Diagnosis infeksi nosokomial rumah sakit dapat ditentukan dengan:

1 Mengevaluasi gejala dan tanda infeksi

2 Memeriksa luka dan tempat masuk kateter untuk melihat adanya

warna kemerahan, pembengkakan, adanya nanah atau abses.

3 Melakukan pemeriksaan fisik yang lengkap untuk mengetahui

apakah ada penyakit tersamar (underlying disease)


21

4 Pemeriksaan laboratorium, antara lain pemeriksaan darah lengkap,

urinalisis, biakan kuman dari luka, darah, dahak, urine atau cairan

tubuh untuk menemukan organisme penyebabnya.

5 Pemeriksaan sinar-X dada jika diduga terjadi pneumonia.

6 Melakukan pemeriksaan ulang atas semua tatalaksana dan tindakan

yang sudah dilakukan

2.2.9 Pengendalian Infeksi Nosokomial

Pengendalian infeksi nosokomial bertujuan untuk menekan dan

memindahkan perkembangan infeksi pada penderita yang sedang dirawat di

rumah sakit ataupun mengurangi angka infeksi yang terjadi di rumah sakit.

Sebagian infeksi nosokomial ini dapat dicegah dengan strategi yang telah

tersedia secara relatif murah, yaitu (Darmadi, 2011):

a. Menaati praktik pencegahan infeksi yang dianjurkan, terutama kebersihan

dan kesehatan tangan serta pemakaian sarung tangan

b. Memperhatikan dengan seksama proses yang telah terbukti bermanfaat

untuk dekontaminasi dan pencucian peralatan dan benda lain yang kotor,

diikuti dengan sterilisasi atau desinfektan tingkat tinggi

c. Meningkatkan keamanan dalam ruang operasi dan area berisiko tinggi

lainnya sebagaiman kecelakaan perlukaan yang sangat serius dan paparan

pada agen penyebab infeksi sering terjadi


22

2.2.10 Penatalaksanaan Infeksi Nosokomial

Sesudah ditentukan penyebab infeksinya, jika penyebabnya adalah

bakteri, dilakukan uji kepekaan terhadap antibiotika sehingga penderita dapat

segera diobati dengan tepat. Sambil menunggu hasil uji kepekaan antibiotik,

pengobatan dapat dimulai menggunakan antibiotik spektrum lebar, misalnya

penisilin, cefalosporin, tetrasiklin, atau eritromisin. Jika bakteri yang

ditemukan sudah resisten terhadap antibiotik spektrum lebar standard yang

dicobakan, maka antibiotik yang lebih kuat yang biasanya masih efektif dapat

diberikan, yaitu vancomycin atau imipenem.

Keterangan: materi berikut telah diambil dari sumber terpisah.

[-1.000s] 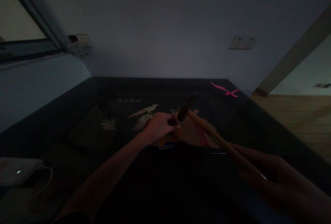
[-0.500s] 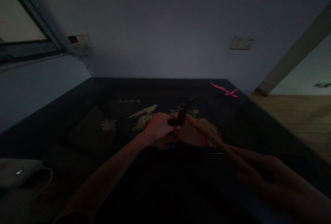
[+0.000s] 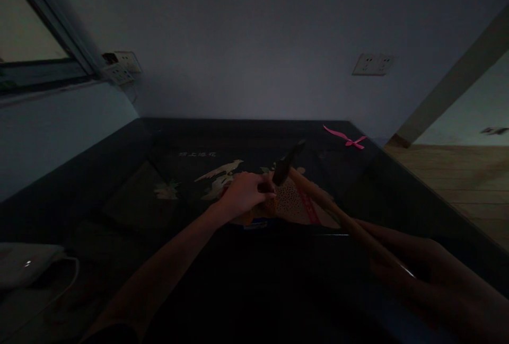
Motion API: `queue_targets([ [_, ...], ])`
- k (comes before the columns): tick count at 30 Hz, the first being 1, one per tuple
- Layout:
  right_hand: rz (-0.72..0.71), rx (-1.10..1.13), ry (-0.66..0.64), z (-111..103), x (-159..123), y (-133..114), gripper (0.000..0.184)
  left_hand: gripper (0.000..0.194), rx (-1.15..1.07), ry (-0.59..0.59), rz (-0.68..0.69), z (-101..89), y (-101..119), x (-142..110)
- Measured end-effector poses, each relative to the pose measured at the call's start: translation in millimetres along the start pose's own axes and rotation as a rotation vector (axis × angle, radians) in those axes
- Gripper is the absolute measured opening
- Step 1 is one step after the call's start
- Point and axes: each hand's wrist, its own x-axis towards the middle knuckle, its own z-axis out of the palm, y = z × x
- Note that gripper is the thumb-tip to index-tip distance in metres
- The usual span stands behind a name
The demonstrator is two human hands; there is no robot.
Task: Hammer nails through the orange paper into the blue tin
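Observation:
My right hand [image 3: 425, 264], in shadow at the lower right, is wrapped round the wooden handle of a hammer [image 3: 328, 203]. The dark hammer head is raised just right of my left fingertips, apart from them. My left hand [image 3: 247, 191] rests at the middle with thumb and fingers drawn together in a pinch. Whatever is between those fingers is too dark and small to make out. Beneath both lies a printed, tan package-like piece [image 3: 290, 203] with dark dots, a red stripe and orange and blue patches.
The dark table [image 3: 238, 134] carries a painted bird and flowers. Near its back right corner lies a pink ribbon [image 3: 350, 141]. A white device [image 3: 29, 262] with a cable is at the left. Sockets [image 3: 371, 64] are on the wall behind.
The hammer head has tilted and shifted slightly up and to the right, away from my left fingertips. My left hand has stayed nearly in place.

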Motion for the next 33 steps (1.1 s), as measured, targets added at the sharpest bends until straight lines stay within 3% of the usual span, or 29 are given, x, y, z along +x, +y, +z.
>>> queue_targets([
  [4, 0.062, -0.007, -0.077, 0, 0, 3, 0.054, 0.018, 0.009, -0.006, -0.015, 0.3, 0, 0],
  [11, 0.058, 0.008, -0.095, -4, 1, 9, 0.059, 0.014, -0.020, -0.021, 0.012, 0.3, -2, 0],
  [25, 0.072, -0.018, -0.007, 1, -3, 12, 0.055, 0.019, 0.022, -0.021, 0.041, -0.8, -4, -1],
  [30, 0.074, 0.001, -0.115, -2, -1, 15, 0.060, 0.019, 0.007, -0.024, 0.042, -1.4, -3, -2],
  [33, 0.073, 0.014, -0.105, 1, -1, 13, 0.059, 0.020, 0.004, -0.030, 0.048, -0.8, -5, -2],
])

Jika penyebab infeksi adalah jamur, dapat diberikan obat-obatan antijamur,

misalnya amphotericin B, nystatin, ketoconazole, itraconazole dan

fluconazole.

Virus tidak dapat diobati dengan antibiotik. Sejumlah obat antiviral

telah diuji cobakan untuk menghambat reproduksi virus, misalnya acyclovir,

ganciclovir, foscarnet, dan amantadine (Soedarto, 2016).